Марина заметила его мину.

Он открыл входную дверь и увидел солнечный свет, балансирующий в окне над лестничной клеткой – медовые и белесые продольные полосы, замкнутые в раму. Они как слегка нажимаемые клавиши – медленно, медленно, то набирали, то теряли яркость.


«Если я еще не влип по полной, то скоро влипну, – с усмешкой думал Гамсонов, сбегая по лестнице вниз. – Да уж, эта девица та еще стервоза».

Но самое плохое, что она, кажется, проникалась… каким-то приятельским доверием к нему, что ли?

«Зачем она все это рассказывала? Что за бред!.. Неужели… о-о, это самое хреновое будет. Потому что… от нее ж потом не смоешься! Переверзин, сволочь, продинамил».

Но что обнадеживало: в этом месяце Гамсонов собирался приезжать сюда не каждую ночь. «Нет выбора, нет выбора… – думал он в такт скачущему дыханию. – Надо крепче запирать дверь в комнату… но нет ли другого ключа?.. Да что вообще все это даст, бессмысленно…»

II

Марина, тем временем, вернулась в свою комнату, плюхнулась на кровать. Эта ссора с Витьком… На самом деле, она привыкла орать на своих «котиков». И те тоже орали, отбрыкивались. Ничего особенного, только локоть сильно жгло. До чего же ей было гадливо на душе от этого жжения!..……………………………………Нет, все же с Витьком надо разобраться теперь.

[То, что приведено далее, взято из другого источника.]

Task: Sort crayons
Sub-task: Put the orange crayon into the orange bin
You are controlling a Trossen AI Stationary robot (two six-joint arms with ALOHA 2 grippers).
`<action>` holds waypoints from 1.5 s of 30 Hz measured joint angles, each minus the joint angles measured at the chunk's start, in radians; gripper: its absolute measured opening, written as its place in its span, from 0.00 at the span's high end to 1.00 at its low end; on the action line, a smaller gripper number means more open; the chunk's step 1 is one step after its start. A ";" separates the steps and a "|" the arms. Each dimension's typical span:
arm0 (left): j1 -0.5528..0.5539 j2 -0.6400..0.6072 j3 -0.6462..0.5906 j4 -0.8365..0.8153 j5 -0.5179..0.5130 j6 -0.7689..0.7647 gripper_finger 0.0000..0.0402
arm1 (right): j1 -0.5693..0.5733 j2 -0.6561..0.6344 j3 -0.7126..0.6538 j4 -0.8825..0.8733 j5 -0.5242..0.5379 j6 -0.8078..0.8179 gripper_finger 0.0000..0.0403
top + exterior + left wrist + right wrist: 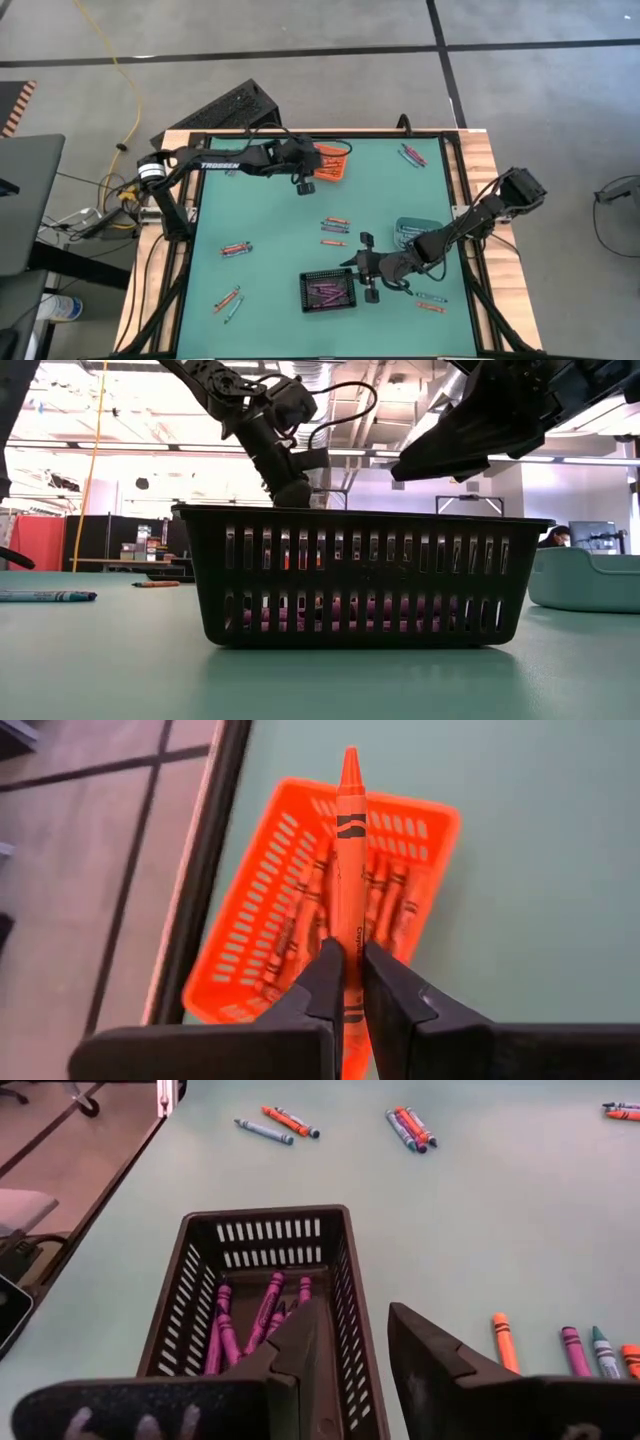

Немедленно. Ведь все последние месяцы…

Потом она вспомнила эти нелепые слова матери… «Работать она пойдет, вы посмотрите! Да уж, матушка с каждым днем все больше поворачивается, и поделать с этим ничего нельзя». Марина усмехалась о матери, как о неразумном ребенке. Впрочем, усмешка была безнадежной. Все, что делала мать, казалось Марине тихим, окаменелым сумасшествием. «Сидит у меня на шее… главное, еще думает, что что-то очень значительное делает в жизни… дура!..» Но потом Марина как всегда сказала себе: «Я должна терпеть это!» Жалостливо, с готовностью… как бы расставила все точки над «i»…

А потом, схватив рок-напульсник, живо завертела им на пальце. Затем бросила обратно на пуфик и снова принялась изучать свой локоть.

– Ауч…

Розовый след и жжение все не проходили.

Да, она должна терпеть, любить свою мать и «котиков»… гладить их, таскать за шкирки и бить (когда это нужно), воспитывая настоящих мужиков… Но Марине было и наплевать на все на свете! Все ее смешило до горлопанья и гогота. «Хе, расскажу мамочке про траходромы, а она, тупая кукла, ничего не сделает. Только опять воды попьет… нет, Витька надо проучить – сто пудняк». Но как можно это сделать поинтереснее и чтобы… нет, он ее не бросит. Смелости не хватит! Если только…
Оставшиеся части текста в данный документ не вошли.